Would we be adding and subtracting seconds (or fractions-of-seconds) from every day of the year except two? Would we do it the same way from every time zone? There’s a lot in this world that’s dependent on the standardization of time and timekeeping across the world, and although I have to admit it would be interesting to do it the way you suggest for astronomical reasons, I wouldn’t be willing to push it forward due to its impracticality for all other uses of time across the world. Time on a clock is absolutely an artificial human concept, but it’s the best kind of artificial human concept: a useful one. Let’s keep it, as is!

It’s been an uncharacteristically quiet week from you here, so I’ll be sure to give you a number of chances (and reasons) to make some noise over the next week. Thanks for those of you who weighed in here this past week; let’s have a great next one together!

1. #1 Blaise Pascal
June 21, 2014

I’ve a question relating to the analemma that I haven’t been able to find an answer to. Maybe you can help.

The knowledge of the analemma (and the equation of time it represents) is ancient. Ptolomy wrote of it, and included deferents in his astronomical model to account for it. But I’ve never heard *how* they knew of it.

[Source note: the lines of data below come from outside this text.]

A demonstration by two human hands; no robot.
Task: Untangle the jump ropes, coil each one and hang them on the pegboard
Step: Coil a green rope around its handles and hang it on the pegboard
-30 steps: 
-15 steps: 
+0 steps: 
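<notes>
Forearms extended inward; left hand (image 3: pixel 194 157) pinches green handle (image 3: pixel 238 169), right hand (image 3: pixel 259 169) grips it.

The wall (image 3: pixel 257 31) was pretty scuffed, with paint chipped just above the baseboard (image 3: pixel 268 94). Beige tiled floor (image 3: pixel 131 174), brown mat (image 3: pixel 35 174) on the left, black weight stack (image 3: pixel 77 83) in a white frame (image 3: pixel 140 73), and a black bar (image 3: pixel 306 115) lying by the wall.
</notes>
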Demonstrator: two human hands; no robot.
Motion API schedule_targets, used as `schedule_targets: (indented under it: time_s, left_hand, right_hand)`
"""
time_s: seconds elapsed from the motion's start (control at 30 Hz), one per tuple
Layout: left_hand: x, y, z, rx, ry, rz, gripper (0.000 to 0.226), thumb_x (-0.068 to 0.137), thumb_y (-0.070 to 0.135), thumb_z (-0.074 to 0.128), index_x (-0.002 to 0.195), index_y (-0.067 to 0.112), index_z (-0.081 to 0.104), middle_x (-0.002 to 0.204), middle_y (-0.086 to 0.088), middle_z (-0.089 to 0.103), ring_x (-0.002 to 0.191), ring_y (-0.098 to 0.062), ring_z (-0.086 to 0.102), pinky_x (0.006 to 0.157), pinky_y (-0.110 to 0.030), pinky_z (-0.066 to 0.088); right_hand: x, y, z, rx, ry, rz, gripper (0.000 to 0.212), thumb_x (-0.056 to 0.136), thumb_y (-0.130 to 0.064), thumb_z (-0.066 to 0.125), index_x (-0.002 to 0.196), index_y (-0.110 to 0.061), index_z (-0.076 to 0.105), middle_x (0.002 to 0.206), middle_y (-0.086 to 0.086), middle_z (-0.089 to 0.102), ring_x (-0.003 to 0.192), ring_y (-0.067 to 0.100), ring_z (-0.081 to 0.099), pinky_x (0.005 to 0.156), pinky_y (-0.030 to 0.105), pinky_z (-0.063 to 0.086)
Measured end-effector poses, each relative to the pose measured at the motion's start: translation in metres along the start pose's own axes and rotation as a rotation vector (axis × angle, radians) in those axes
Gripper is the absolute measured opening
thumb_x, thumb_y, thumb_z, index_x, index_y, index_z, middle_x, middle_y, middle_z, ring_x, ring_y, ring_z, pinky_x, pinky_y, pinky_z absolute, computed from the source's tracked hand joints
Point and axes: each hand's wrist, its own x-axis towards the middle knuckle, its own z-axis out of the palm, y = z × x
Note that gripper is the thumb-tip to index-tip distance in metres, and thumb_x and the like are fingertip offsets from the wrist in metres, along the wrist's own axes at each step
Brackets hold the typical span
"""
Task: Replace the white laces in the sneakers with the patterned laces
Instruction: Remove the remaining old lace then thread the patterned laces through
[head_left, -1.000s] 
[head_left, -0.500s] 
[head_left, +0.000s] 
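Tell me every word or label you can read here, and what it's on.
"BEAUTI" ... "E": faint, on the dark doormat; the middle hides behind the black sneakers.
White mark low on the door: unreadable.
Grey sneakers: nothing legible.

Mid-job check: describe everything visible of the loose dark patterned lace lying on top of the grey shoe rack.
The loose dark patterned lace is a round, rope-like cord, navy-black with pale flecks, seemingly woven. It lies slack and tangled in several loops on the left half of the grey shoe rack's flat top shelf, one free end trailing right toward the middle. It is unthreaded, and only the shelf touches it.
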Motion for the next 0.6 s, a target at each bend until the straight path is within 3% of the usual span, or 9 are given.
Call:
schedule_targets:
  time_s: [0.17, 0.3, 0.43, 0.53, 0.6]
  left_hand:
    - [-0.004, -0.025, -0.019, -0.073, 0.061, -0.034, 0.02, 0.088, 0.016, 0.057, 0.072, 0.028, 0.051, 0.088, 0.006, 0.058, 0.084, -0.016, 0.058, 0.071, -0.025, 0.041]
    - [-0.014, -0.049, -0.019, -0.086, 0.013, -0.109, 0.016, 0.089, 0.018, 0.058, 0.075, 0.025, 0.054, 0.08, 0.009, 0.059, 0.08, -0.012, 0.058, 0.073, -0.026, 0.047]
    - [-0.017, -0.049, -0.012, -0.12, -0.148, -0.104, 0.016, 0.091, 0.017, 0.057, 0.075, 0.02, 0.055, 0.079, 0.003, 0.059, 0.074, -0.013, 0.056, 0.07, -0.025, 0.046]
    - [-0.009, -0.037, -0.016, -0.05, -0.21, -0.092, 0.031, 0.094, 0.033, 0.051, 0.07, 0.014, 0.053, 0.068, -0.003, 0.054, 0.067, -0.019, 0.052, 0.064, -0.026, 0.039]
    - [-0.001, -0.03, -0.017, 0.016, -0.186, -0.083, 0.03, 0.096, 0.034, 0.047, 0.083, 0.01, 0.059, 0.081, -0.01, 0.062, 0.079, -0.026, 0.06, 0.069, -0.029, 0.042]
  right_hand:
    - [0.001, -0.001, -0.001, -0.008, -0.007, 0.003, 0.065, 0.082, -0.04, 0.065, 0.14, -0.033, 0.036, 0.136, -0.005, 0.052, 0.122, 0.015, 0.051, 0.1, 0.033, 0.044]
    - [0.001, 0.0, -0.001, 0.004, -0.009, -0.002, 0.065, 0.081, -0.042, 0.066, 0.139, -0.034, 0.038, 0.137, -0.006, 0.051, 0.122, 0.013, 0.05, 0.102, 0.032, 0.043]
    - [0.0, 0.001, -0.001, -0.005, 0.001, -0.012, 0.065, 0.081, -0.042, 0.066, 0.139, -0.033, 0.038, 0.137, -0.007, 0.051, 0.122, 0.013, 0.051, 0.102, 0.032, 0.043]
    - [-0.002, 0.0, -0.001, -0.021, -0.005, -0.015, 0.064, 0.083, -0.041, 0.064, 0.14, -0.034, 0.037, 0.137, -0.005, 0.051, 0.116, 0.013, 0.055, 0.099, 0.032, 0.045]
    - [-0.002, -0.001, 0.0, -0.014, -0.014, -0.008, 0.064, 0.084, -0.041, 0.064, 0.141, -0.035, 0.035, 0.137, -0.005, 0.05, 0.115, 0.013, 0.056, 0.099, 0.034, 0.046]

Without mechanical clocks, how did they know about the difference between solar and mean time?

2. #2 PJ
June 21, 2014

Thanks for the mention, Ethan. As much as I would like to be able to travel to the east coast for a session of visual & photographic observations, I still have to keep my day job. The comment re radio astronomy is real. I have a 13 foot dish sitting here doing nothing, so, building a spectrum analyser & putting it to use as a narrow-band receiver seems the next logical step in ‘viewing’ what is out there. This way, I have the better of both worlds, so to speak.

3. #3 Dcoronata
NY
June 22, 2014

Oh please, not the equation of time!

Had to do the software for a midnight-off photocontrol timer a decade ago, but I wanted ours to be special. So I added seasonal corrections to the midnight calculations, essentially a mini equation of time. All that with an 8-bit micro and less than 1k byte of code.

Most people don’t quite realize that the earliest sunset and the latest sunrise are not on Dec 21st, but roughly Dec 18th and Jan 8th. And most people think that a day is a day, but it varies quite considerably. And midnight isn’t the middle of the night, it can vary from 12:15 AM to 11:43 PM if I remember correctly.